Intervention de Philippe Madrelle

Réunion du 9 juillet 2013 à 9h30
Questions orales — Opération de désamiantage

Photo de Philippe MadrellePhilippe Madrelle :

Monsieur le président, madame la ministre, mes chers collègues, il y a des chiffres qui s’imposent et que l’on ne peut oublier : dix personnes meurent chaque jour, en France, d’avoir respiré cette poussière blanche qu’est l’amiante. Ce fléau est responsable de 3 000 décès par an.

Depuis les années 2000, plus de 1 500 personnes sont décédées en Aquitaine des conséquences de l’amiante. Interdite depuis 1997, alors que l’effet cancérigène de la fibre était connu depuis les années trente, l’amiante, avec ses fibres mortelles, continue de représenter un danger pour tous ceux qui y sont exposés.

Les associations de défense des victimes de l’amiante, qui agissent pour stopper la progression de ce fléau, font état de plus de 200 000 tonnes d’amiante et de 24 millions de tonnes de fibrociment répartis sur notre territoire.

Vous le savez, madame la ministre, plus de 70 % des chantiers de désamiantage sont réalisés dans de très mauvaises conditions et deviennent de nouvelles sources de contamination. Le constat est alarmant : aucun risque d’exposition n’est maîtrisé !

Une étude de 2009 de l’Agence nationale de sécurité sanitaire de l’alimentation, de l’environnement et du travail, l’ANSES, démontre que les fibres fines ont un effet cancérigène avéré, et que l’on ne peut pas écarter l’effet cancérigène des fibres courtes.

Cette étude préconise la prise en compte de cette nouvelle donne dans les directives préventives, et plus particulièrement l’abaissement par dix des valeurs limites d’empoussièrement en milieu professionnel.
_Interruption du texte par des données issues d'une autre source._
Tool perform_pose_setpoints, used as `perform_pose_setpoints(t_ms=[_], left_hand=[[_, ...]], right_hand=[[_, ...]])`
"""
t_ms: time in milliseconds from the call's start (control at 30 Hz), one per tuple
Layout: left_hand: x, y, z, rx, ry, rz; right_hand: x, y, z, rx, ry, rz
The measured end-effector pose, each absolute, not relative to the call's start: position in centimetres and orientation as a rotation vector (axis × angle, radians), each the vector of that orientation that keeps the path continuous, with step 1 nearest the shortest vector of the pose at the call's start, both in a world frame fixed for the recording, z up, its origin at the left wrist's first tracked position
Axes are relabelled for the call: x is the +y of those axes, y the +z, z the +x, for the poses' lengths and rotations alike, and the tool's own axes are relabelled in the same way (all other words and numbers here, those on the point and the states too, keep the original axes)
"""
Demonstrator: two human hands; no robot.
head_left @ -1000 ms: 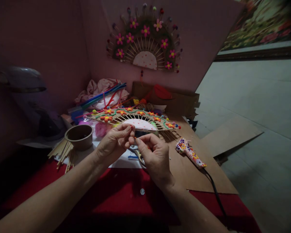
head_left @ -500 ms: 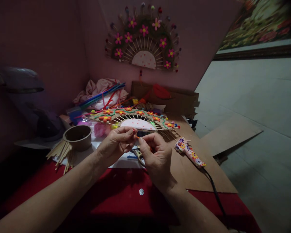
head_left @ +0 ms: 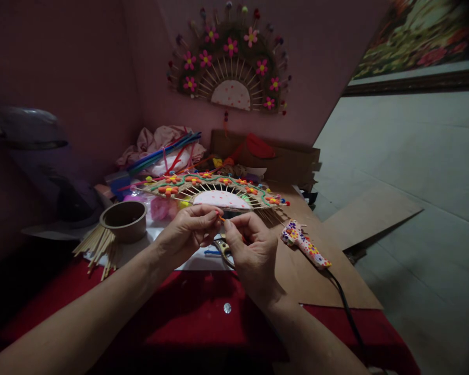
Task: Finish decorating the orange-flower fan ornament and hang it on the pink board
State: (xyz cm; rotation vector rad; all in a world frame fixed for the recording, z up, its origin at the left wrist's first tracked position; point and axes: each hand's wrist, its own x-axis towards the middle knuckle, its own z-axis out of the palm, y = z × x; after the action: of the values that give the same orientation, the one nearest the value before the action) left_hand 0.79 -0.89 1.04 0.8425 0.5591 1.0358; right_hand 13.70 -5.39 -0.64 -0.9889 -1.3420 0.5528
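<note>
My left hand (head_left: pixel 191 226) and my right hand (head_left: pixel 254 250) meet at the middle, fingertips pinched on a small orange piece (head_left: pixel 221 218) that shows between them. A bit of red shows at my left fingertips. Just behind my hands is a half-round fan (head_left: pixel 221 199) with orange flowers, a green wavy line and thin sticks. Scissors (head_left: pixel 225 252) lie partly hidden between my hands, near a short blue piece (head_left: pixel 212 253).
A brown bowl (head_left: pixel 124 221) stands on the left beside wooden sticks (head_left: pixel 98 249). A flower-patterned glue gun (head_left: pixel 305 244) with a black cord lies on cardboard (head_left: pixel 336 284). A second fan (head_left: pixel 230 96) hangs on the wall. Pipe cleaners (head_left: pixel 164 152) lie behind.
The orange piece shows slightly more between my fingertips. Both hands keep nearly the same place and pinch, while the view has shifted slightly.
</note>
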Motion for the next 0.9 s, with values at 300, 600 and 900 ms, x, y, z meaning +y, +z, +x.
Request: perform_pose_setpoints(t_ms=[300,600,900], left_hand=[[-0.82,0.9,0.85,0.548,1.021,0.87],[-0.86,0.81,0.86,0.544,1.016,0.886],[-0.87,0.81,0.83,0.544,1.012,0.877]], right_hand=[[-5.42,-0.52,13.76,-1.34,0.581,-0.984],[-5.42,-0.56,13.75,-1.346,0.559,-0.986],[-5.35,-0.94,13.79,-1.351,0.51,-1.002]])
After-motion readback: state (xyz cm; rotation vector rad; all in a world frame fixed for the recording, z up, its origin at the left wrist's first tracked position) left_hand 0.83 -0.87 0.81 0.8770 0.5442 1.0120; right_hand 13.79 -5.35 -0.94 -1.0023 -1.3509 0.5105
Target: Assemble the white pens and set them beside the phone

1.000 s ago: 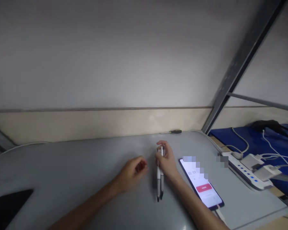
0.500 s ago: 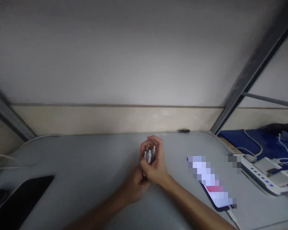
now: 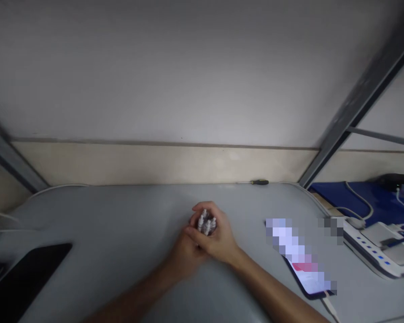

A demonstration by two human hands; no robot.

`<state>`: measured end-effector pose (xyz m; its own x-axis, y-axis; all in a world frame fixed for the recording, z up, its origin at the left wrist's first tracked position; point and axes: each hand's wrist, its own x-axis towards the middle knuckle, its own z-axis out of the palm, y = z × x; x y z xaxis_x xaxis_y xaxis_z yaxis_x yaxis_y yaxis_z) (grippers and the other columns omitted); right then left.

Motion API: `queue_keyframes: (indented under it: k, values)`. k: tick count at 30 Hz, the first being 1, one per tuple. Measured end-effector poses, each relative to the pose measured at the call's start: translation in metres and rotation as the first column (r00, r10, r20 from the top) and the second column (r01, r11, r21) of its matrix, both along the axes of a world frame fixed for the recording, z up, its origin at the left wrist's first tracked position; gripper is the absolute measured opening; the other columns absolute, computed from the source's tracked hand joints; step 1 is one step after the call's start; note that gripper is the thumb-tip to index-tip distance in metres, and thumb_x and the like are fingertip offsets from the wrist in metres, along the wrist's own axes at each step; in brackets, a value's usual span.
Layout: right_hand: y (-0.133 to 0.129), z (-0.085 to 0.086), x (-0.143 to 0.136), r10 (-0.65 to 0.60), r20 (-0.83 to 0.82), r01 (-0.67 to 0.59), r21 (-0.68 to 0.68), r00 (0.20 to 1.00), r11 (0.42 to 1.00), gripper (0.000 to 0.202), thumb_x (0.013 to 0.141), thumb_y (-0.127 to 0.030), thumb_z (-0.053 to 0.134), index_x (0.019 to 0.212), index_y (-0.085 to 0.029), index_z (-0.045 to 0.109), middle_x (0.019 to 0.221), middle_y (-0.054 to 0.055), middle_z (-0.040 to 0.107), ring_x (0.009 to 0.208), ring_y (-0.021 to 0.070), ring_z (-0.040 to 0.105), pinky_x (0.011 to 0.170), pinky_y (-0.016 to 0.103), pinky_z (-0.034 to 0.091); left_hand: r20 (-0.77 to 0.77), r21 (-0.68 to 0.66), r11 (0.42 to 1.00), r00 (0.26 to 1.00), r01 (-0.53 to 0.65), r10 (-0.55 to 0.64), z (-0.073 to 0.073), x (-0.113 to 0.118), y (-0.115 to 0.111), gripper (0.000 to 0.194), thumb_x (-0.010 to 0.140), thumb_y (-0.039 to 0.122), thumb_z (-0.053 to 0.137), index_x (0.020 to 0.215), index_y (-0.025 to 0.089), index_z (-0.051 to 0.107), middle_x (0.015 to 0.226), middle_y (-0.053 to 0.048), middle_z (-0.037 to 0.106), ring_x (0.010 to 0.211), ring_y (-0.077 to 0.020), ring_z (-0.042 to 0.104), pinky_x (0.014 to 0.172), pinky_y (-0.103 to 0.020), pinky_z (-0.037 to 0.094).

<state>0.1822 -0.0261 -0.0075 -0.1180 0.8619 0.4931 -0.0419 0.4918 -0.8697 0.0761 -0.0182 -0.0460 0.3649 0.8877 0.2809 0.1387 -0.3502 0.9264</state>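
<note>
Several small white pieces with narrow, knobbed tips [image 3: 207,225] stand bunched together, tips up, inside my cupped hands. I cannot make out exactly what they are, since their lower parts are hidden. My right hand [image 3: 218,237] is curled round the bunch, its fingers along the far side and its thumb across the near side. Pressed against it from the lower left, my left hand [image 3: 188,253] is closed about the bottom of the bunch, most of its fingers out of sight. Both hands are over the middle of the grey table [image 3: 128,220].
At the table's back edge lies a small screwdriver [image 3: 260,182]. To the right are a lit phone [image 3: 309,282] with a cable and a white power strip [image 3: 366,246] with plugged-in chargers. A black flat object [image 3: 30,278] lies at left. Slanting metal posts [image 3: 336,130] flank the table.
My right hand has tilted and settled slightly lower, its fingers closing more over the bunch. The white tips have shifted and more of them show. The view has moved slightly.
</note>
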Motion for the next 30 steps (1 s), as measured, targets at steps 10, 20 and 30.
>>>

On peut regretter que cette décision ne devienne effective qu’à l’horizon 2015.

De plus, les équipements de protection individuelle qui sont actuellement utilisés ne sont pas adaptés aux dangers auxquels sont exposés les intervenants professionnels.

En outre, les inspecteurs du travail, en nombre insuffisant, ne peuvent contrôler l’application de la réglementation en vigueur, car ils sont trop rarement informés de l’ouverture des chantiers de désamiantage.

Bien qu’incomplète, la législation existe, mais elle n’est pas respectée par les entreprises agréées qualifiées pour le retrait et le confinement de l’amiante : ces entreprises enlèvent les marchés puis, par le jeu de la sous-traitance, transmettent ces chantiers à des entreprises qui, elles, ne sont généralement pas qualifiées et agissent au mépris tant de la santé de leurs employés que de la protection de l’environnement.

L’aspect professionnel des chantiers de désamiantage ne doit pas occulter le désamiantage effectué par des particuliers. Les décrets du 3 juin 2011 et l’arrêté du 21 décembre 2012 stipulent que les particuliers ont l’obligation de faire appel à des professionnels pour mener des opérations de désamiantage. Comme vous pouvez l’imaginer, cet appel se trouve limité en raison du coût prohibitif des interventions.

De nombreuses communes sont confrontées au grave problème de désamiantage des établissements scolaires. De tels chantiers réalisés dans de très mauvaises conditions génèrent des tonnes de déchets qu’il faut stocker, transporter et éliminer.

Madame la ministre, je suis certain que vous êtes consciente de la nécessité d’éviter les dépôts sauvages. L’absence ou la méconnaissance d’un réseau de déchetteries de proximité habilitées à recevoir les produits dangereux, mis à disposition avec des moyens adaptés, est un élément essentiel de cette problématique.

Même réalisé dans les conditions optimales, l’enfouissement ne peut représenter une solution durable pour l’environnement. D’après les associations, le seul moyen de neutralisation définitive sur notre territoire serait le procédé d’inertage au moyen de la torche à plasma, proposé par la société INERTAM de Morcenx, dans les Landes. En raison de ses coûts de revient, cette solution ne serait utilisée qu’à 12 % de sa capacité.

Il conviendrait d’encourager le développement en volume de l’utilisation de l’inertage, ainsi que la recherche d’autres procédés d’élimination définitive.

Nous vous faisons confiance, madame la ministre, pour que des directives soient enfin prises pour éviter la propagation de ce véritable fléau sanitaire. Seule une législation européenne claire et commune pourrait débarrasser l’Europe de ce poison.

N’oublions pas que l’on continue d’utiliser l’amiante dans de trop nombreux pays ! Seule une réglementation sévère, compréhensible permettra de la bannir et d’enrayer ce fléau.